Aim of the task: Go through the entries below and pick out every line with "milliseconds".

Collection entries:
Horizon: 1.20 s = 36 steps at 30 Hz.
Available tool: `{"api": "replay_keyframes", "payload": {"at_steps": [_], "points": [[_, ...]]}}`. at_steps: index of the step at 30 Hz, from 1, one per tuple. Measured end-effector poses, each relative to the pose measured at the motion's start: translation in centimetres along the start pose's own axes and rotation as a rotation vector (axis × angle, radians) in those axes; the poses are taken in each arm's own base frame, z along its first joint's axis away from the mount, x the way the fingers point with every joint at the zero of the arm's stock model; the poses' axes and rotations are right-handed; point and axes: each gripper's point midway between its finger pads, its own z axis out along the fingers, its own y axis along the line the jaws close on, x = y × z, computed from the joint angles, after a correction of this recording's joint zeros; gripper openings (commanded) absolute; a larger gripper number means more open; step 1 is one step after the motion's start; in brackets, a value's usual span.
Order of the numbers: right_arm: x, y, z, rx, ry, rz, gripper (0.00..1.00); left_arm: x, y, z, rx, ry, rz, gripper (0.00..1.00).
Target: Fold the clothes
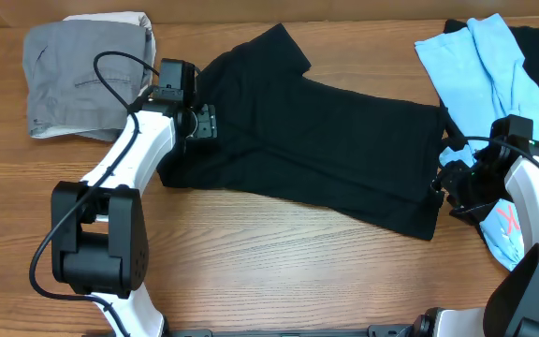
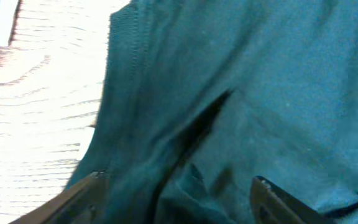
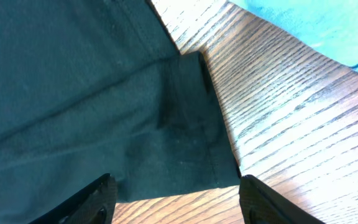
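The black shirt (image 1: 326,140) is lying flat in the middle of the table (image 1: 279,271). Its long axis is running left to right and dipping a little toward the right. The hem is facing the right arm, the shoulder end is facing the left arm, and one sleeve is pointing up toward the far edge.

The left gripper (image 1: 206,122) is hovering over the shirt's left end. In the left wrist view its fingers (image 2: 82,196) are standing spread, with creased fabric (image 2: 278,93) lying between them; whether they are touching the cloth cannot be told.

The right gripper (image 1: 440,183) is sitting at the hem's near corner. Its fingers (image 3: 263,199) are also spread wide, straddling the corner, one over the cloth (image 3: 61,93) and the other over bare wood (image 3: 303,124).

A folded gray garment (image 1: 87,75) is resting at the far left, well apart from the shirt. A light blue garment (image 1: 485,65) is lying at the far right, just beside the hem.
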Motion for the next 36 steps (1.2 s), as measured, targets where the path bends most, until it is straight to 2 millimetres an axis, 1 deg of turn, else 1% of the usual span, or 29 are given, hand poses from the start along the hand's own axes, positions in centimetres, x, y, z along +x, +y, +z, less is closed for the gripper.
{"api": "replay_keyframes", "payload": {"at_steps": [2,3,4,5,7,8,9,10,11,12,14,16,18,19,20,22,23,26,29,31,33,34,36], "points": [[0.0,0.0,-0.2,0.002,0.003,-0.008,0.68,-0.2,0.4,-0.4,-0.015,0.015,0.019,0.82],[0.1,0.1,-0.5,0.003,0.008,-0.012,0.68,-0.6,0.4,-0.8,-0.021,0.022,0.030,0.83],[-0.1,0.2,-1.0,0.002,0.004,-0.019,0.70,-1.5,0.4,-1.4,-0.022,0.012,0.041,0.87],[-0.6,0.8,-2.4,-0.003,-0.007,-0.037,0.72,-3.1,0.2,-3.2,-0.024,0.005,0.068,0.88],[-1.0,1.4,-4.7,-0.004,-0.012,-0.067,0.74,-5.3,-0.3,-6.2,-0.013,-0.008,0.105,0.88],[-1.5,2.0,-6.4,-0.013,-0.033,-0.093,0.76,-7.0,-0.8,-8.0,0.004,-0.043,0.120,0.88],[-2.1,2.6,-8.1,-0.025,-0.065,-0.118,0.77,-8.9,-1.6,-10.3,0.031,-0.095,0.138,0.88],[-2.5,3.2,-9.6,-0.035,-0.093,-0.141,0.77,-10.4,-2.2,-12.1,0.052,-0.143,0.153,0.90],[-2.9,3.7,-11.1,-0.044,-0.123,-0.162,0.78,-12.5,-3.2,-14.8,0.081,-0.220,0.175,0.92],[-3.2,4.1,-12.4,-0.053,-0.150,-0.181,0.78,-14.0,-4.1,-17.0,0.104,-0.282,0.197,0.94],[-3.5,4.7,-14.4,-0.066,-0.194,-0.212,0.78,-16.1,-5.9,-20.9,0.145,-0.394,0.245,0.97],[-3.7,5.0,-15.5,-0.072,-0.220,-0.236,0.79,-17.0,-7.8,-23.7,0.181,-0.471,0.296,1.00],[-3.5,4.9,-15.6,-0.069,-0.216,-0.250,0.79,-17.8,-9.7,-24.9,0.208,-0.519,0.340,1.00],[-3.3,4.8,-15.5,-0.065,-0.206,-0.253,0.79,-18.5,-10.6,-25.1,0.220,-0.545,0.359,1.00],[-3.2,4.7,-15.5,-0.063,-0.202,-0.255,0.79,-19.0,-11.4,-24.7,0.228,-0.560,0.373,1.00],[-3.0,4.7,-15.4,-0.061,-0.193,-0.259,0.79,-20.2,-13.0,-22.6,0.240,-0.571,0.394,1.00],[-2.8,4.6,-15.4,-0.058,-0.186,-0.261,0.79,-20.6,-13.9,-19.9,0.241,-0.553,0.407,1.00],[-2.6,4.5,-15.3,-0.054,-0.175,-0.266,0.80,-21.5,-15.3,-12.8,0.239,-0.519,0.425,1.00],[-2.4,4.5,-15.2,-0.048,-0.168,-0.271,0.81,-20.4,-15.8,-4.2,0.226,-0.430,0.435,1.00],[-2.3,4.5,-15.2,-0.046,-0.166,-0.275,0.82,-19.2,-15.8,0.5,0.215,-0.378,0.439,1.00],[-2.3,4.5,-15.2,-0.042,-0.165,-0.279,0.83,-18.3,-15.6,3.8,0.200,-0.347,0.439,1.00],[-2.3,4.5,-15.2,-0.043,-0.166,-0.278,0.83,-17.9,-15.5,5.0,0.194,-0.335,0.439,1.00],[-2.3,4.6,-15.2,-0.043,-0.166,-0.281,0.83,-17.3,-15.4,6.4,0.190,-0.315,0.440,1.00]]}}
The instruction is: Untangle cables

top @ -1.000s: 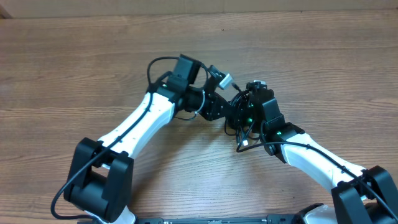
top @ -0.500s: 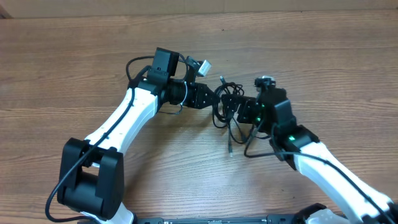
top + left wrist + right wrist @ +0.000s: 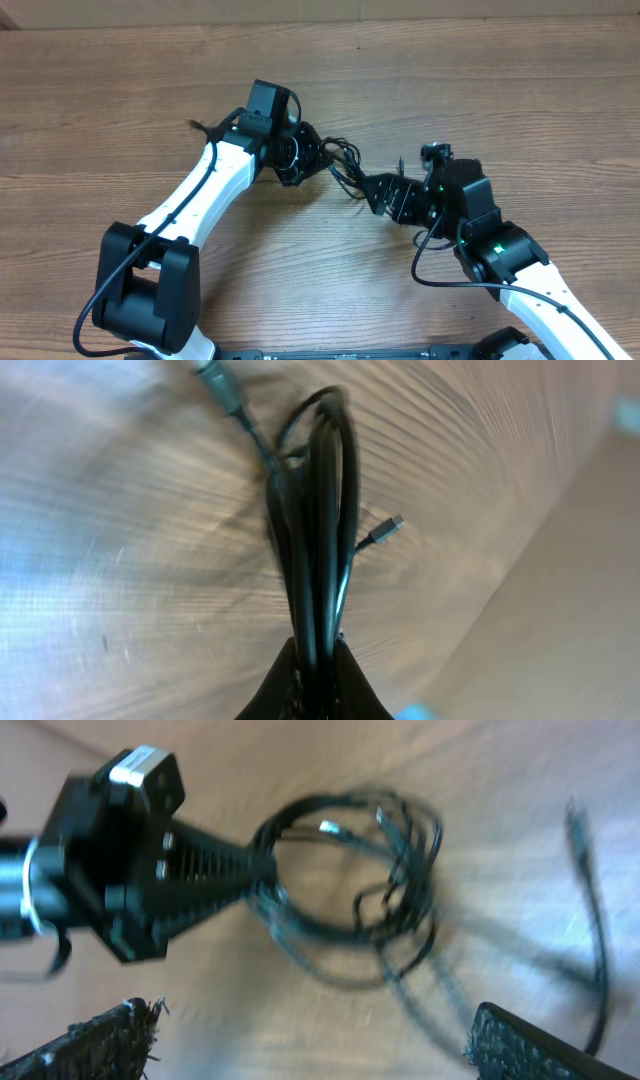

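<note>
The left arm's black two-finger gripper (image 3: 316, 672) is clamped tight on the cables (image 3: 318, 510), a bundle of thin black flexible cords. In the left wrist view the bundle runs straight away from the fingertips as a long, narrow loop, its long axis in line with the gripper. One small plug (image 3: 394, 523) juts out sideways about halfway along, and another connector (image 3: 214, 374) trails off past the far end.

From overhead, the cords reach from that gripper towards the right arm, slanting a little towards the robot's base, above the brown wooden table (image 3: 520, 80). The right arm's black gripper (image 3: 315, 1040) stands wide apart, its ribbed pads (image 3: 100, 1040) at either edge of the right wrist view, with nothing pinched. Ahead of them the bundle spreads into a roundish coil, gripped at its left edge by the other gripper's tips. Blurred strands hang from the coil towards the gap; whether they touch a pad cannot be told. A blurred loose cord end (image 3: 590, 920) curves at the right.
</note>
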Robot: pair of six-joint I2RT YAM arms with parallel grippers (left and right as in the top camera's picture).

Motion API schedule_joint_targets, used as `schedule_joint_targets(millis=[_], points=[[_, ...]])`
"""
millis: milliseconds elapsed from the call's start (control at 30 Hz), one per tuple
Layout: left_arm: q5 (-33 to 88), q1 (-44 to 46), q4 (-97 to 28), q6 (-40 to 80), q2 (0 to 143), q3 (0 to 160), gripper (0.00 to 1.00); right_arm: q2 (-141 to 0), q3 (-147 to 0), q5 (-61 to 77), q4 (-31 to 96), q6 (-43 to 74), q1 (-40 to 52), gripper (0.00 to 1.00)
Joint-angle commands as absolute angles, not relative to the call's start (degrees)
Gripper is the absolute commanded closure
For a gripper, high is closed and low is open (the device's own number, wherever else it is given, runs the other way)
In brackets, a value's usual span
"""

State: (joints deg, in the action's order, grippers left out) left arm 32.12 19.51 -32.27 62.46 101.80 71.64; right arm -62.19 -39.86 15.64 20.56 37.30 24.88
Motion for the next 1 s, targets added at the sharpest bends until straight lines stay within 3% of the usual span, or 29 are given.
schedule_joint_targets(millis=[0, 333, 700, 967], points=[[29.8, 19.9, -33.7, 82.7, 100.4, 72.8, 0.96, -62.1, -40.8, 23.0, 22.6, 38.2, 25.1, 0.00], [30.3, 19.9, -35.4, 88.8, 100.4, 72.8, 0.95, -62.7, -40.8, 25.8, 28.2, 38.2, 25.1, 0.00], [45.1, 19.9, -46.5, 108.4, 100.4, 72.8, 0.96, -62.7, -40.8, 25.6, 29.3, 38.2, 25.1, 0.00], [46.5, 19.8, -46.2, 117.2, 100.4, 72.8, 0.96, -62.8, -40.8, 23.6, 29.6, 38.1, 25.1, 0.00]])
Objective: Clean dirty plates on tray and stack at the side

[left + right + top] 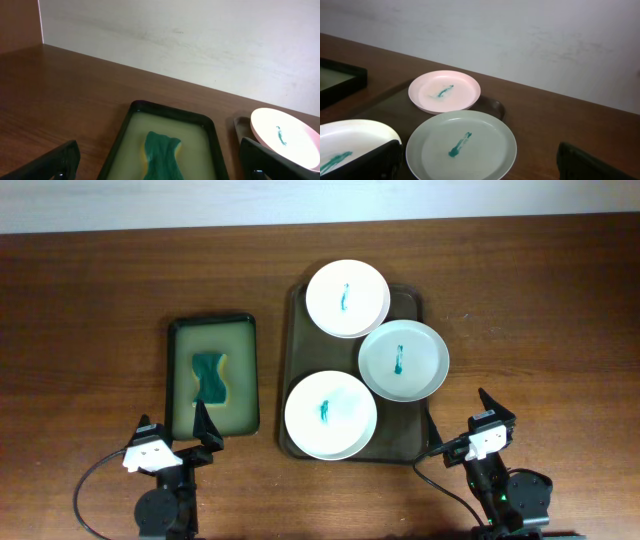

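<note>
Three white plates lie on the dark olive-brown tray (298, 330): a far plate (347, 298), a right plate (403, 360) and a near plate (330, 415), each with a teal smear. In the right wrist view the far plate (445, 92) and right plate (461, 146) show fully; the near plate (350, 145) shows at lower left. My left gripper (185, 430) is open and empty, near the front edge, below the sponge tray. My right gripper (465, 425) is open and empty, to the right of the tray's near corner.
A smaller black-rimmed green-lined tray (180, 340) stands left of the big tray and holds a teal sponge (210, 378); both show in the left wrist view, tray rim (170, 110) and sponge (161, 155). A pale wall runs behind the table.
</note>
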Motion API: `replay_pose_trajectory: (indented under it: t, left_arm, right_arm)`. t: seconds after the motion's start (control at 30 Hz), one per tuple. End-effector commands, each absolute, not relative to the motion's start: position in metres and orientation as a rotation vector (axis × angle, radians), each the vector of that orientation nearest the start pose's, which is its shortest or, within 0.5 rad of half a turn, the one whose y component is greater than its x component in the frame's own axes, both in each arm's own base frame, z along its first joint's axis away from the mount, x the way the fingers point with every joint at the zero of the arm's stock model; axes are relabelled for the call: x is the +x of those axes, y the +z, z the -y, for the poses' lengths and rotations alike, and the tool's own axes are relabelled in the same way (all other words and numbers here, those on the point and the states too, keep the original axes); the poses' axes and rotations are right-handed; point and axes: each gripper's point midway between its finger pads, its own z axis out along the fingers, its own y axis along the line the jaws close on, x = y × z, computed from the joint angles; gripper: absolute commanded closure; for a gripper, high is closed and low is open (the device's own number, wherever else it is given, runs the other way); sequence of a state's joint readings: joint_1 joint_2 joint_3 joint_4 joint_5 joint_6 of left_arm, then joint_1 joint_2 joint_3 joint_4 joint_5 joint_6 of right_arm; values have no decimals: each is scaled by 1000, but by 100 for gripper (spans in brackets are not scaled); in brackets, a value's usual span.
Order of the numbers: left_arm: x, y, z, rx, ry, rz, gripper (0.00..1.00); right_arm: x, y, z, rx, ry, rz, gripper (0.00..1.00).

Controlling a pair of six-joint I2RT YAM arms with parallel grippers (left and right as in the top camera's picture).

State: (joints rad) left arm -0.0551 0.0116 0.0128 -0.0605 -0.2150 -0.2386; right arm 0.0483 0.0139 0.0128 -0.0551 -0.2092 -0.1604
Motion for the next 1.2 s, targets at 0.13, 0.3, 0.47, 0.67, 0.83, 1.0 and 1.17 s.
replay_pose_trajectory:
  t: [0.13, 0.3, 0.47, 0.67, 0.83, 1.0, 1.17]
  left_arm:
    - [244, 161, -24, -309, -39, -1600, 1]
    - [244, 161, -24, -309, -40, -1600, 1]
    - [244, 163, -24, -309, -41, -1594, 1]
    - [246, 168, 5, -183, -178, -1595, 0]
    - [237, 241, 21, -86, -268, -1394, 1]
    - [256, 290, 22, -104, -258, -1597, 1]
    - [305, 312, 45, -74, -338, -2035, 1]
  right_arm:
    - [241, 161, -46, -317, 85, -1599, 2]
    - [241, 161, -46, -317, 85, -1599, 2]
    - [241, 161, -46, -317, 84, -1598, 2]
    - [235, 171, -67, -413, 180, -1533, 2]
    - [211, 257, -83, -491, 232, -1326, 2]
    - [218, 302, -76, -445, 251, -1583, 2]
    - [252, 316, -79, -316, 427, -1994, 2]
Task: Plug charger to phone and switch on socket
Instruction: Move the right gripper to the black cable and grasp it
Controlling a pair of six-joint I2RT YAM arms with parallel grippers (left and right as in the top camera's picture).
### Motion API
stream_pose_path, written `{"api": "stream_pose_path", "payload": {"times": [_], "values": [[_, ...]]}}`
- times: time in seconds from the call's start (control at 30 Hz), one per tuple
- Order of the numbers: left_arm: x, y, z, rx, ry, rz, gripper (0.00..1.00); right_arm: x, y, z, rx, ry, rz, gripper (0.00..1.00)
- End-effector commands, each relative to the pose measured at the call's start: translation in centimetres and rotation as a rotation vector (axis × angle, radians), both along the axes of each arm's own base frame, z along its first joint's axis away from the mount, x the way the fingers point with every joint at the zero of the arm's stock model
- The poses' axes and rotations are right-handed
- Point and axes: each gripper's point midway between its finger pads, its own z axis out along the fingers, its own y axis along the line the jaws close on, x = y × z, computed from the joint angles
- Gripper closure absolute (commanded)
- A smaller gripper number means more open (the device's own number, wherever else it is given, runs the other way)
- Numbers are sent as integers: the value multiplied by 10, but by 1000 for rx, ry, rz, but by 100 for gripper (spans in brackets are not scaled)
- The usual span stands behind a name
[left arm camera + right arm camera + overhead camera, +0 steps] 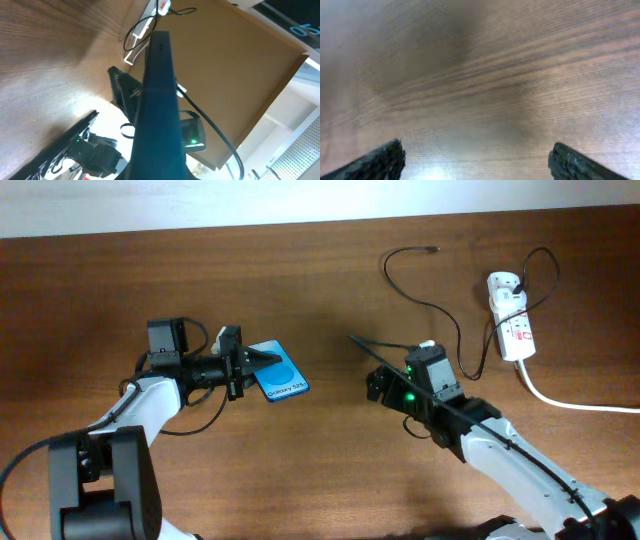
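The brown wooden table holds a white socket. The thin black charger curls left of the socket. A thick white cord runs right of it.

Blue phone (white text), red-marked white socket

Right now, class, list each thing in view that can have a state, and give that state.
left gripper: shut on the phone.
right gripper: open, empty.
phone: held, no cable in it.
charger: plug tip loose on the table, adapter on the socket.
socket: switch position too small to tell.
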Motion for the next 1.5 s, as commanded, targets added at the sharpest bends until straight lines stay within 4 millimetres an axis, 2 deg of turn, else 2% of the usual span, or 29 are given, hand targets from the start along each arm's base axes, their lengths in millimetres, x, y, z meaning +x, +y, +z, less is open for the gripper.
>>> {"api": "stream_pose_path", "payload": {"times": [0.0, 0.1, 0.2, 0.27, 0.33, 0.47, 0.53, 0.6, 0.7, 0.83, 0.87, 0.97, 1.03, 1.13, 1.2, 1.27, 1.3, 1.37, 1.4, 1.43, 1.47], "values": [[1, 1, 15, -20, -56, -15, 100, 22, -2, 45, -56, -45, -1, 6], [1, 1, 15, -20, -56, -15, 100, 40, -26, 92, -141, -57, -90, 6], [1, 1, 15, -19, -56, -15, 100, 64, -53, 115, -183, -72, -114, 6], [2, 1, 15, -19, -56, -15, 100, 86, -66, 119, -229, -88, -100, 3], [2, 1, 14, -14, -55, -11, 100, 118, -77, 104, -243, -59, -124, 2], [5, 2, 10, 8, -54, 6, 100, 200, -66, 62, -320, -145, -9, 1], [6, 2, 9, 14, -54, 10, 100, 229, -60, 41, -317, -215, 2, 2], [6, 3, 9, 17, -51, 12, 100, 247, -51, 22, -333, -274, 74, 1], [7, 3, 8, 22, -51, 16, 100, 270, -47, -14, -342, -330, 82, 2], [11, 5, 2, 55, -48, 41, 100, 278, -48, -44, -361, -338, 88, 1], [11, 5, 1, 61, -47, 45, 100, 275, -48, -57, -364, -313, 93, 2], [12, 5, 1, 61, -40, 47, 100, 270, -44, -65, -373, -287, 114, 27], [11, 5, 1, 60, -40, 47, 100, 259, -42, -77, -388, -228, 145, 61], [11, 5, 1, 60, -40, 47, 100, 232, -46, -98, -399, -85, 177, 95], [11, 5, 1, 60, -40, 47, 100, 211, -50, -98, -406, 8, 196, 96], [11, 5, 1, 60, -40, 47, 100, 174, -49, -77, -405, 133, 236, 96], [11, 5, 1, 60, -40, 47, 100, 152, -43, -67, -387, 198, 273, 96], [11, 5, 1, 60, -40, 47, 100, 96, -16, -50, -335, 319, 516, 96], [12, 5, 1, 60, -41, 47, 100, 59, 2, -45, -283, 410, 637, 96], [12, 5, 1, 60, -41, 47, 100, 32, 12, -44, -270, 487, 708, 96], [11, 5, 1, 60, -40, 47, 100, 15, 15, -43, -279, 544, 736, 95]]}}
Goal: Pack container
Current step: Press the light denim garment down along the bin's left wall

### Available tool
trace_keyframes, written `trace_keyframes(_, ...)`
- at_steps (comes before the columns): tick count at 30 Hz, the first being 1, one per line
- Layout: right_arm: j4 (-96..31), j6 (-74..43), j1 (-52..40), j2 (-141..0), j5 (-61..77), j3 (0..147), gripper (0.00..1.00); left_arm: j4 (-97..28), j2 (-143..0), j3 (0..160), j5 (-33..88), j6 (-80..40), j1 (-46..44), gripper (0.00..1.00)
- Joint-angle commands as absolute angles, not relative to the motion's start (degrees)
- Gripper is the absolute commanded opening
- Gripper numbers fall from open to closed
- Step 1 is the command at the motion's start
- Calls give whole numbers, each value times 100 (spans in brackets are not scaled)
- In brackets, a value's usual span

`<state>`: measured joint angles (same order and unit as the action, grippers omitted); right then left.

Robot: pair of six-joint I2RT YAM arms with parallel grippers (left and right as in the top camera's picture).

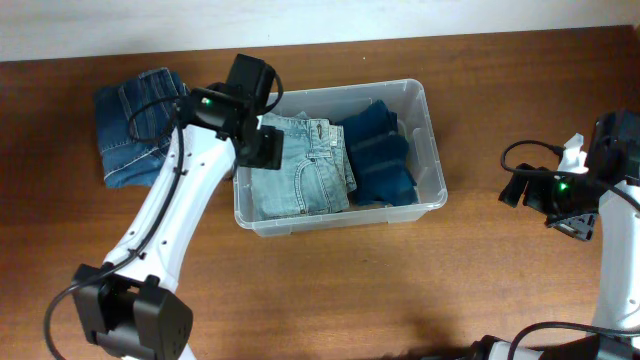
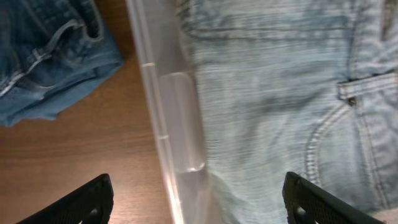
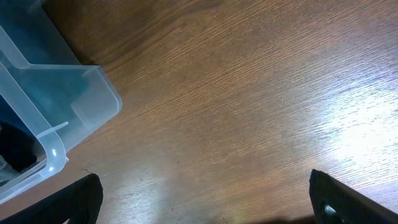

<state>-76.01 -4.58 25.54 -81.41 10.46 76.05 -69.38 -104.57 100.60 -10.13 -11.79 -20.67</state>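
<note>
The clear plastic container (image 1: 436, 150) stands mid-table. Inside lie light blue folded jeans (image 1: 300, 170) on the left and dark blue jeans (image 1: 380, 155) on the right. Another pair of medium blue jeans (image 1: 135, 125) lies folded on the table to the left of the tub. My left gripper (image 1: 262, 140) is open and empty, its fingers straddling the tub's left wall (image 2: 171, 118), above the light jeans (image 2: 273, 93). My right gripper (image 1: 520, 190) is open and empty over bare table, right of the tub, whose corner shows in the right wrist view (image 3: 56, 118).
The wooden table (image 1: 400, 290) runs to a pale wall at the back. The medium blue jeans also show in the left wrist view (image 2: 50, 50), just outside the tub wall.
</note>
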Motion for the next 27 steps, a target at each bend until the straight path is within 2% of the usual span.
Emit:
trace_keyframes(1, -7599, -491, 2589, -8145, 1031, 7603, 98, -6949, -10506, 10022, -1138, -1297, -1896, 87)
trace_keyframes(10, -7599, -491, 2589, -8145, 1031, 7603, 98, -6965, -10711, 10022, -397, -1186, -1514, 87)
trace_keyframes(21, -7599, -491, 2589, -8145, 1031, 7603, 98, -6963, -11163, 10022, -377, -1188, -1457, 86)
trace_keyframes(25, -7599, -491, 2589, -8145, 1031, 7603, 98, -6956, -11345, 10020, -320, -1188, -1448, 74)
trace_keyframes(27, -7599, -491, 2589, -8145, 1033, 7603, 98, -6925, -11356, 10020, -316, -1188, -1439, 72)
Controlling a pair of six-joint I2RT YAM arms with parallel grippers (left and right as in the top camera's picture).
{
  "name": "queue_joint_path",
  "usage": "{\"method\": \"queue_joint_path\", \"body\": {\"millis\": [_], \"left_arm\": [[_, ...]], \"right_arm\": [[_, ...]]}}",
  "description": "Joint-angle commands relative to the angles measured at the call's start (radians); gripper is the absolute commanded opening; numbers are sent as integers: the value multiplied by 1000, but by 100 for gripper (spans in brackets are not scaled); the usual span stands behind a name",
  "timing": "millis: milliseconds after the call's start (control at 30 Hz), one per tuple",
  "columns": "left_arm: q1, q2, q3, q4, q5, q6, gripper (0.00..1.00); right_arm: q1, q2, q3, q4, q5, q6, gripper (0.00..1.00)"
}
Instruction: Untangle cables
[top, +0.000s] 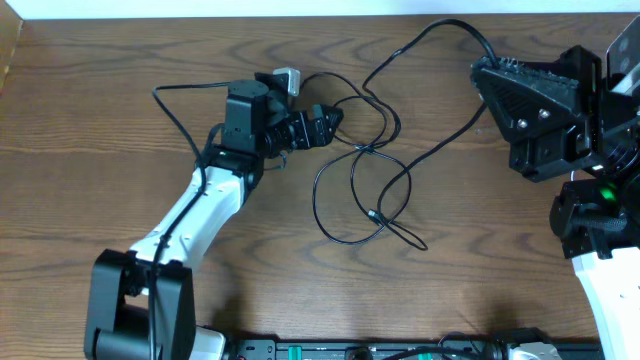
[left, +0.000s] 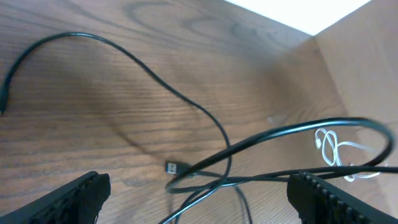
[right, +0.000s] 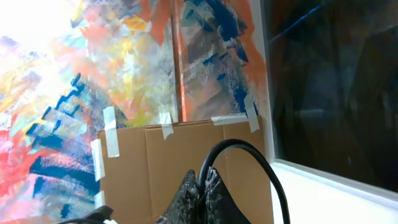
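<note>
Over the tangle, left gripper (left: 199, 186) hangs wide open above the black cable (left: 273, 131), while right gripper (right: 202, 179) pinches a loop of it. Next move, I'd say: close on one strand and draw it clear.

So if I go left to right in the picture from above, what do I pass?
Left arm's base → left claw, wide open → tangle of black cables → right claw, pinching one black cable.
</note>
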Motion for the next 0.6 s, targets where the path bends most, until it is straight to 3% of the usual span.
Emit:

Answer to this task:
millis: milliseconds elapsed from the call's start (control at 30 Hz), one per tuple
  "timing": "millis: milliseconds after the call's start (control at 30 Hz), one per tuple",

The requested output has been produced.